Bizim tarihten özellikle camisi ve medresesiyle tanıdığımız Kurtuba gerçekten çok etkileyici bir şehir. Bir dönem yoğun bir Müslüman nüfusa ev sahipliği yapmış olan Endülüs bölgesinde görebileceğiniz çoğu eser Mudejar tarzında. Mudejar, İber yarımadasına Hristiyanlığın geldiği yıllarda burada yaşamaya devam etmiş Müslüman topluluğa deniyor. Tabi ister istemez bu dönemde Arap ve oryantal etkiler söz konusu. 

Şehre vardığımız gibi sonradan kiliseye çevrilen Cordoba camisini geziyoruz. Şu an tamamen turistik amaçlı geziliyor, ibadethane olarak kullanılmamakta. Ardında meydanda keyifli ama aylak aylak dolanarak bir tur atıyoruz ve Yahudi mahallesi olarak bilinen Juderia' ya geçiyoruz.

Cordoba Camii

Bu kadar gezi yeter diyoruz çünkü 50 derece sıcağı gördüğümüz Juderia' nın dar sokaklarında turlarken en son sıcaktan bayılmamak için başımdan aşağı bir şişesi su boşalttığımı biliyorum ki bu beni tanıyanlar için fazlasıyla şaşırtıcı bir durum :) Ve bunun hemen ardından İspanya kralının da Cordoba' ya geldiğinde gittiği restaurant olan Juderia' daki El Caballo Rojo' ya geçiyoruz yemek için. 1960' lardan beri hizmet veren bu köklü mekanda balık ve kırmızı et de yenebiliyor. Hatta boğa kuyruğu meşhurmuş ama vejeteryan olmamama rağmen bu kadar da sakatata girmeye lüzum yok diyerek balık tercih ediyorum. Gerçekten yediğimiz her şey çok lezzetliydi, dolayısıyla bu restaurantı da gidilecekler listenize ekleyebilirsiniz gönül rahatlığıyla. Çıkışta yine meydanı ve çevreyi turlayarak günü bitiriyoruz.

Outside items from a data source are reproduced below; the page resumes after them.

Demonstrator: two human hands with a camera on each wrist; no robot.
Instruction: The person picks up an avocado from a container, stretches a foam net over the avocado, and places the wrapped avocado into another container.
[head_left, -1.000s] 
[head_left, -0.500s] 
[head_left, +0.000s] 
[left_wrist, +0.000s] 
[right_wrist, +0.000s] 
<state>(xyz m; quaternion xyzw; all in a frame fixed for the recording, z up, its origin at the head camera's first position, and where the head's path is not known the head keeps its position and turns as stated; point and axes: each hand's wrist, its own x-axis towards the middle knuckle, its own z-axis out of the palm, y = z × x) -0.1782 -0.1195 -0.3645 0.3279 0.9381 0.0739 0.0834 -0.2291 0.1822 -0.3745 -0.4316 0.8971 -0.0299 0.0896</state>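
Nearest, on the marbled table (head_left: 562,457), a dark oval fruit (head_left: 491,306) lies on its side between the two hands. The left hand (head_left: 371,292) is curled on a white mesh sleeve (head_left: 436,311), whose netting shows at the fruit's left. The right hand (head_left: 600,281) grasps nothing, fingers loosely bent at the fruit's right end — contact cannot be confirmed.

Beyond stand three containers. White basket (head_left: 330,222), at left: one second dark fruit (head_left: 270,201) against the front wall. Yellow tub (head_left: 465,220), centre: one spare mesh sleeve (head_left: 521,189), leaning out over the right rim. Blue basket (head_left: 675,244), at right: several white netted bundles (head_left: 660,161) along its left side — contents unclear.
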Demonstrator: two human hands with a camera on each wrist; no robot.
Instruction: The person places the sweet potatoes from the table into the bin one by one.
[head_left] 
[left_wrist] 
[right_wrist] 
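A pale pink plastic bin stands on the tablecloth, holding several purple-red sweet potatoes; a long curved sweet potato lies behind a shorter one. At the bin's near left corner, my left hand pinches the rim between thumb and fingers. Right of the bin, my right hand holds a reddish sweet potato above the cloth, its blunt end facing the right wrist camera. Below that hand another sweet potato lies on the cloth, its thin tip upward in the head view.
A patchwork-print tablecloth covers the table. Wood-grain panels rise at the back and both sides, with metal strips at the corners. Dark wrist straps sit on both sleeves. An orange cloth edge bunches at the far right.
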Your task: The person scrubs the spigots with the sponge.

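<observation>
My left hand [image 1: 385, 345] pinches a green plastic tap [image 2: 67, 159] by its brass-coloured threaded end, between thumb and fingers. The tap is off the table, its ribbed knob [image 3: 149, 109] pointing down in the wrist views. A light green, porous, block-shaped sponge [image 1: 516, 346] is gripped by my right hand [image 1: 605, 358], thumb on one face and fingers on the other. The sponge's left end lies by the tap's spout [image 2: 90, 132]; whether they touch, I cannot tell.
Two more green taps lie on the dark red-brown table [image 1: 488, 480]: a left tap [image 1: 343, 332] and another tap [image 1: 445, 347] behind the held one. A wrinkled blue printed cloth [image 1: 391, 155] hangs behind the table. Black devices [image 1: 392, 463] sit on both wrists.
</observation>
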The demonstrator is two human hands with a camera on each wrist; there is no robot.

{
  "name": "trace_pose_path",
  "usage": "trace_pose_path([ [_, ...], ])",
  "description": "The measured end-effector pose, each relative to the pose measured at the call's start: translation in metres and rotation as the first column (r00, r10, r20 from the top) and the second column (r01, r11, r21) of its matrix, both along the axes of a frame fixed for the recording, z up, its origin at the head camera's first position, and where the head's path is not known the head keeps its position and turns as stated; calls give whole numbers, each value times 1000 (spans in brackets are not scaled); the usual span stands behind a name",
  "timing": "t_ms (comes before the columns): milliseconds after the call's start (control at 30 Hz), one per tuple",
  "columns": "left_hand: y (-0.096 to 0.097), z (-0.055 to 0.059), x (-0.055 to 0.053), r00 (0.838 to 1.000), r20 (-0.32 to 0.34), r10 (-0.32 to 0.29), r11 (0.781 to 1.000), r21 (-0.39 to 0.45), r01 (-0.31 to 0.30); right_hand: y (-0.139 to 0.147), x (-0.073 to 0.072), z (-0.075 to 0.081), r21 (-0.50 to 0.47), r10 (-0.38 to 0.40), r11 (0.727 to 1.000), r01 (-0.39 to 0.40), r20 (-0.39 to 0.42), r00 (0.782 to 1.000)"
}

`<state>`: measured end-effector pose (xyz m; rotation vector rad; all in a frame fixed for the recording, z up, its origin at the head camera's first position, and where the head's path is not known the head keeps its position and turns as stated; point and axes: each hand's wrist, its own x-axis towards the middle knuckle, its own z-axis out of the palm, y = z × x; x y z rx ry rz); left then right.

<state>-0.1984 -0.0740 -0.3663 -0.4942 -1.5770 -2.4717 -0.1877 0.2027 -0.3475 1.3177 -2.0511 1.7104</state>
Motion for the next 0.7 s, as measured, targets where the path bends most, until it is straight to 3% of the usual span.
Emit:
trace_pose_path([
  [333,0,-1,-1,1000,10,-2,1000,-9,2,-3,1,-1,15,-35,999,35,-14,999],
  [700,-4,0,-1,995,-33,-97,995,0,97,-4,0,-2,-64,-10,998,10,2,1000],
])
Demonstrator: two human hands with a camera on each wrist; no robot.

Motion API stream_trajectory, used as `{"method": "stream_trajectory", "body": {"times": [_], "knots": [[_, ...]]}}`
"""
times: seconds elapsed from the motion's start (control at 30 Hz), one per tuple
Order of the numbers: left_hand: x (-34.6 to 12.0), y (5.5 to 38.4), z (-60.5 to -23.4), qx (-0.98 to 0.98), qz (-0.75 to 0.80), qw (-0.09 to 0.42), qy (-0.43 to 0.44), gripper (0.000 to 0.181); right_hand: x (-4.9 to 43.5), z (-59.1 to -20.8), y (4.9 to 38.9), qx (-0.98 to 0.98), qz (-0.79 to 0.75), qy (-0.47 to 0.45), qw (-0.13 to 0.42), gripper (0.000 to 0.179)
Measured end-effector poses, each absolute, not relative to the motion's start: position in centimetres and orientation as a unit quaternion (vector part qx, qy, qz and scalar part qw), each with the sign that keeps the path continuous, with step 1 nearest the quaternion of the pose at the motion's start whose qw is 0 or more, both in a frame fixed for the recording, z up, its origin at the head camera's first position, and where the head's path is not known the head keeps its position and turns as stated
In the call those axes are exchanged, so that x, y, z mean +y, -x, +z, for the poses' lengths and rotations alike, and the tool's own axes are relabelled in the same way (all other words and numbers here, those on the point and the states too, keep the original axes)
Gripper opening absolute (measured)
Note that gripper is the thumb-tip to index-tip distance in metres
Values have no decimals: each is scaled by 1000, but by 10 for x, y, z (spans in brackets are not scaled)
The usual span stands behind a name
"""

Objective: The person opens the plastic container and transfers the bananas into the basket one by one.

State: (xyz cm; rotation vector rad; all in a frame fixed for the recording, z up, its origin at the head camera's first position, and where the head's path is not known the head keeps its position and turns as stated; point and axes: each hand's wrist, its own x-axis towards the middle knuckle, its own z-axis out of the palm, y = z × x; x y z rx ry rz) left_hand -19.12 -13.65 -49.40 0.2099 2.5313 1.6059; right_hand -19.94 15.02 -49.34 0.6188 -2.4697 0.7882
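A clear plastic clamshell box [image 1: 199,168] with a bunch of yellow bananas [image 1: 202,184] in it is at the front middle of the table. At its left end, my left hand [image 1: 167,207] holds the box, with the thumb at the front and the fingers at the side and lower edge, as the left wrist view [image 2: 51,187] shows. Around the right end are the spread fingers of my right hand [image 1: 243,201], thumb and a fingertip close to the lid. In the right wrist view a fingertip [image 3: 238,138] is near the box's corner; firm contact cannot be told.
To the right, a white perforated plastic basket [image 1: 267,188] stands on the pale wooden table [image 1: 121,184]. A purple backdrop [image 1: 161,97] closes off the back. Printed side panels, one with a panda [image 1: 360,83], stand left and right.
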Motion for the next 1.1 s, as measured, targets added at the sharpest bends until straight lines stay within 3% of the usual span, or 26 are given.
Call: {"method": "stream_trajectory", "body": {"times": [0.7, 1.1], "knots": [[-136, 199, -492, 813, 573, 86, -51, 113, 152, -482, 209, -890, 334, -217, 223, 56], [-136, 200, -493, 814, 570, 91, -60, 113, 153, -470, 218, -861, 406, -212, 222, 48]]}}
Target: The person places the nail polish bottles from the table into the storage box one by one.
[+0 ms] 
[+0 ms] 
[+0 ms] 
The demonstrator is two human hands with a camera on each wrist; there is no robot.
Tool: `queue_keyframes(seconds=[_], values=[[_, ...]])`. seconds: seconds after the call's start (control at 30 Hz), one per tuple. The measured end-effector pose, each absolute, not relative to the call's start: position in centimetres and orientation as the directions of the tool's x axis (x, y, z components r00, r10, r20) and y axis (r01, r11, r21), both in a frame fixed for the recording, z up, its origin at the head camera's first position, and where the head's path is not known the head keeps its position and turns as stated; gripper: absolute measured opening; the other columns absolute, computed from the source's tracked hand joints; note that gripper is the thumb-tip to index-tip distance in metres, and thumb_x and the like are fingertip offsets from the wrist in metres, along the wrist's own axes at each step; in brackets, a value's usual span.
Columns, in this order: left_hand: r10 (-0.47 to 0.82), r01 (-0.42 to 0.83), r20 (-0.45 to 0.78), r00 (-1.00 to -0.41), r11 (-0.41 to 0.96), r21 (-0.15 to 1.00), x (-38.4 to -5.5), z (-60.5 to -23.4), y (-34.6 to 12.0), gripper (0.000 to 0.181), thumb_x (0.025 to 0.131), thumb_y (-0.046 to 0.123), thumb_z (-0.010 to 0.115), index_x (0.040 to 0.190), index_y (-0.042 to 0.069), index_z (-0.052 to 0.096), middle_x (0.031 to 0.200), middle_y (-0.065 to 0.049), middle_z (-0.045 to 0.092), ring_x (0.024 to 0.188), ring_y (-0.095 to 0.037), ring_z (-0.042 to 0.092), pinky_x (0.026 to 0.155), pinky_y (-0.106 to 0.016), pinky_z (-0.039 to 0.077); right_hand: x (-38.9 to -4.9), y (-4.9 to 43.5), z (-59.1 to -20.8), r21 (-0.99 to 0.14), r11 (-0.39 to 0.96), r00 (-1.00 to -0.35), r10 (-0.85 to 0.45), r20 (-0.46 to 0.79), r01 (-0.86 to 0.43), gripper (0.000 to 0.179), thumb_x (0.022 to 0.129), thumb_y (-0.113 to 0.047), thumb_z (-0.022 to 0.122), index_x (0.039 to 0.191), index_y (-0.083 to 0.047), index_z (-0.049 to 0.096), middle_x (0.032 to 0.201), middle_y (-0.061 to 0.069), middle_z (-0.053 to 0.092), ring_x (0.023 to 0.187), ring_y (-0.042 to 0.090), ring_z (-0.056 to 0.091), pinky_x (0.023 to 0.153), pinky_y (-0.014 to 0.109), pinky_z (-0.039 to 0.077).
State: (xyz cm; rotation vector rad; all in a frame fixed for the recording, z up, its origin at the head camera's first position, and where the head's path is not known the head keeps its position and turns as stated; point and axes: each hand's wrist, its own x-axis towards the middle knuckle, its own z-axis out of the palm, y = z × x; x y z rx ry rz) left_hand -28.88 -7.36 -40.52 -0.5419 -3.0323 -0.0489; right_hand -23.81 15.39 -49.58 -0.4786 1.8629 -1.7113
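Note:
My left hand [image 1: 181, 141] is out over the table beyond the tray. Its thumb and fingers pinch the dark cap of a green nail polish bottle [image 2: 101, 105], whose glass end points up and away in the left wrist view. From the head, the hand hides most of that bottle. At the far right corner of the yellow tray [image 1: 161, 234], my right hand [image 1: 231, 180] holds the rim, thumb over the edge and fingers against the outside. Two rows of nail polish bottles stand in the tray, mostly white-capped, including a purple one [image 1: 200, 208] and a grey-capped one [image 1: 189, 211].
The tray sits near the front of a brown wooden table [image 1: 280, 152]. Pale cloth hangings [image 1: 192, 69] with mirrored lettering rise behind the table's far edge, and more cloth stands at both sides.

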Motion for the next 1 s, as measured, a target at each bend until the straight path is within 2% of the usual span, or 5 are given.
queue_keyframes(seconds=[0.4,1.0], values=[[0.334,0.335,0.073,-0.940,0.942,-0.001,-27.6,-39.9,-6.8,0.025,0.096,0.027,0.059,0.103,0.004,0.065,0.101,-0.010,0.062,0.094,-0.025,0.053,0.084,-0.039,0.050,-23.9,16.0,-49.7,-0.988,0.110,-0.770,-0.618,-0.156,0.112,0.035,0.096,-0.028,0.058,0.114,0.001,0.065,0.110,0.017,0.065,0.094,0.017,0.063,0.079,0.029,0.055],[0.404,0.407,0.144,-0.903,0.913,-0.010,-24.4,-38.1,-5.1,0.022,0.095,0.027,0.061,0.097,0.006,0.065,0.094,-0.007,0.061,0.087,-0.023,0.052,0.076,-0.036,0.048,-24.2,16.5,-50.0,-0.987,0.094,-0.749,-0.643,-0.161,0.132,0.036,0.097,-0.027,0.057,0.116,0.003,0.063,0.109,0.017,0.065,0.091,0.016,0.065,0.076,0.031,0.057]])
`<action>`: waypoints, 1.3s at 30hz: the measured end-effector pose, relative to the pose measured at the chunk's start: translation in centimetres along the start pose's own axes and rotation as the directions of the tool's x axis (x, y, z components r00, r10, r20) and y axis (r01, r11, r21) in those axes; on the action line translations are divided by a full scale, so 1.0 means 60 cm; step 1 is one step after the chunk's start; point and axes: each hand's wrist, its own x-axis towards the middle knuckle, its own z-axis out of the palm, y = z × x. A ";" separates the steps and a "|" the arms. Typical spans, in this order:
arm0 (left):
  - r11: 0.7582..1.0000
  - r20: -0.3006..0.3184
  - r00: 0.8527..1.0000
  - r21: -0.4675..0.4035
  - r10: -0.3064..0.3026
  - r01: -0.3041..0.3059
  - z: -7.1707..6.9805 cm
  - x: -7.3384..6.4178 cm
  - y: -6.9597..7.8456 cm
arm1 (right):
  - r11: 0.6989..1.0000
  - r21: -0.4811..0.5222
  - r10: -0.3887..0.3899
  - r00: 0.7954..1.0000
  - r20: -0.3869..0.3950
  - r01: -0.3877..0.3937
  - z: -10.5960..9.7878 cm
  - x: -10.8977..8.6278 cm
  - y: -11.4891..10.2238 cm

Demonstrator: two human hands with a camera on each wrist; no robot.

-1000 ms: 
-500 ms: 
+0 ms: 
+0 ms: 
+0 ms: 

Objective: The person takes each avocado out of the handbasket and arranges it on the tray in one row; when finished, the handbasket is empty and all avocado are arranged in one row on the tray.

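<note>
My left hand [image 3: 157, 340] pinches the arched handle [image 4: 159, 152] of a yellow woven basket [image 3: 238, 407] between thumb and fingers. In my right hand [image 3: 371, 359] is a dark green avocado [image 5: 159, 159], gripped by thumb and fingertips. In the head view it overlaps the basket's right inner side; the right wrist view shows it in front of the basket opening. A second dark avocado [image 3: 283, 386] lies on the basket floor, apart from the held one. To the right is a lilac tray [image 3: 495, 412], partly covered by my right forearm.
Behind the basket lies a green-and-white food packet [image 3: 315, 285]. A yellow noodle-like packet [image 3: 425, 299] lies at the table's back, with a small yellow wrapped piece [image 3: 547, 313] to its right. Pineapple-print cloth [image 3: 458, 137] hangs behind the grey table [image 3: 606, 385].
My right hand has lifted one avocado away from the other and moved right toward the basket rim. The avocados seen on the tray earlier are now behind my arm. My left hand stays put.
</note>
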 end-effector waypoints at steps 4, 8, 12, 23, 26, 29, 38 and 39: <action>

Bu bol saksılı evlerin duvarlarını gördünüz mü bilin ki Endülüs' tesiniz.


Dördüncü gün tabii ki yine yollar yollar... İstikamet Granada. Granada İspanyolca' da nar demek ve şehrin ambleminde de görebiliyoruz.


Granada demek Endülüs Emevileri' nden kalmış olan görkemli Al-Hambra Sarayı demek. 1200' lü yıllarda yapımına başlanan saray İslam medeniyetinin belki de en nadide eserlerinden. 19. yüzyılda restorasyonuna başlanmış ve ancak 20. yüzyılda bitirilebilmiş, restorasyon öncesi adeta dilenci yuvasına dönmüş olan atıl saray tekrardan kazanılarak turist ziyaretine de açılmıştır. Bahçelerini de gezerseniz -ki tavsiye ederim- rahatlıkla 2-3 saatte ancak bitirebilirsiniz sarayı.




Saray sonrasında Granada' nın ünlü caddesi Granvia' da geziyoruz. Endülüs kültürüne dair pek çok ürün bulabileceğiniz harika mağazalar var. 


Granada Katedrali ise son durağımız. İçinin ne kadar görkemli inşa edildiğine bakar mısınız? Gotik yapılması planlanan katedral yapım esnasında Barok ögeler de eklenince bir hayli gösterişli bir hal almış.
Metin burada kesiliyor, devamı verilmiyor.